-1

How can I optimize the following NodeJS code to work in an async fashion and be fast? I imagine the stack is getting too big and it's causing the program to slow down and eventually crash. Is there a better way to resolve a big quantity of domain names from the example below?

const dns = require('dns');
const os = require('os');

var logical_cores = os.cpus().length;
console.log(`Logical cores: ${logical_cores}`);
process.env.UV_THREADPOOL_SIZE=logical_cores;

domainToIp_resolve = (domain) => {
  return new Promise((resolve, reject) => {
    // does not use libuv thread pool; uses os async polling 
        dns.resolve(domain, 'A', (err, records) => {
      if (err) {
        reject(`${String(domain).toUpperCase()} | ERROR CODE: ${err.code} |  ERROR MESSAGE: ${err.message}`);
      } else {
        resolve(`${domain}: records: ${records}`);
      }
    });
  });
}

// simulating getting domain names from a list
function* getDomains(num) {
  let cnt = 0;

  for (let ctr = 1; ctr < num+1; ctr++) {

    // 97 = "a"; 123 = "z"
    for (let charCode = 97; charCode < 123; charCode++) {

      let prefix = '';
      for (let p = 0; p < ctr; p++) {
        prefix += `${String.fromCharCode(charCode)}`;
      }

      if (cnt === num) {
        return null;
      } else {
        cnt += 1;
        let domain = `${prefix}.com`;
        yield domain;
      }
    }
  }
}

function resolveDomain(num) {
  let doms = getDomains(num);

  function resolve(cnt, domain) {
    if (cnt < 1) return;
    if (cnt === num) return;

    domainToIp_resolve(domain)
      .then((data) => {
        console.log(data);
      })
      .catch((err) => {
        console.log(err);
      });

    setImmediate(resolve.bind(null, cnt+1, doms.next().value));
  }

  resolve(1, doms.next().value);
}

resolveDomain(1000000);
Gary
  • 909
  • 9
  • 26
  • FYI, I don't think it does any good to set `process.env.UV_THREADPOOL_SIZE=logical_cores` after nodejs has loaded.

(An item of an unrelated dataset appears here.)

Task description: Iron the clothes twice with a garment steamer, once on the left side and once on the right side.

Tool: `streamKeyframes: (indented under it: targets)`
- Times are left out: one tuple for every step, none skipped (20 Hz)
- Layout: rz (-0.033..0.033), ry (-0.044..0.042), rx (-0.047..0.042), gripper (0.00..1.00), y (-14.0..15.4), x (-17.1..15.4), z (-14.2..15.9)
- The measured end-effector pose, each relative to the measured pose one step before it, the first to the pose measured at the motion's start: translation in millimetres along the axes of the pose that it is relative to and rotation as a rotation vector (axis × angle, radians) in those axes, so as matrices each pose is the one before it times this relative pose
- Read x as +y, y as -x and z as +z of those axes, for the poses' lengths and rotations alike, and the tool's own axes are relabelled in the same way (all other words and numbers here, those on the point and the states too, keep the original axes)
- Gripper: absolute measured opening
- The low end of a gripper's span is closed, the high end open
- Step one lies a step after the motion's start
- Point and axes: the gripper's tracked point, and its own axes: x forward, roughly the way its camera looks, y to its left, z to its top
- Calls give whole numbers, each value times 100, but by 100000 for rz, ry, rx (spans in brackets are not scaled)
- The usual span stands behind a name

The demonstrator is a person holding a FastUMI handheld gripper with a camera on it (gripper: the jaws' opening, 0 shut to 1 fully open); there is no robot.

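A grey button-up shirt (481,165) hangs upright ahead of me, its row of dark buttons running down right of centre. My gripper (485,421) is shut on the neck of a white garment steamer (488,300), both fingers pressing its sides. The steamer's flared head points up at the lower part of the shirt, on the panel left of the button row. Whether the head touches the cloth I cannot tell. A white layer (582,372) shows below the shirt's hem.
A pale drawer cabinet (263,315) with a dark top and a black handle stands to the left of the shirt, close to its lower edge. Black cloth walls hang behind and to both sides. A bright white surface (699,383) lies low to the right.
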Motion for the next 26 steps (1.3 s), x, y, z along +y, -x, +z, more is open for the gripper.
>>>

I think that environment variable is read at startup time and the thread pool is built then. You should set that environment variable before you start your nodejs program. – jfriend00 Dec 11 '20 at 00:54
  • Your main problem is that you're attempting to run 1,000,000 DNS lookups in parallel (all at once). You will, of course, run out of memory and/or some other system resource trying to do that. You need to run only N requests in parallel at once where N is probably some smallish number which you can experiment with to get best performance. I would experiment with values starting at the number of cores you have and going up to 30 and see where the performance sweet spot is. – jfriend00 Dec 11 '20 at 00:57
  • 1
    I'd suggest you look at using something like `mapConcurrent()` in [this answer](https://stackoverflow.com/questions/46654265/promise-all-consumes-all-my-ram/46654592#46654592). – jfriend00 Dec 11 '20 at 00:58

1 Answers1

1

As mentioned in the comments, the problem is not that your program is not fast. The problem is that it is too fast: you're trying to open 1 million sockets in parallel. Even if your OS allows it your router would not like it and from experience downloading torrents if it's a consumer grade home router your router would probably crash.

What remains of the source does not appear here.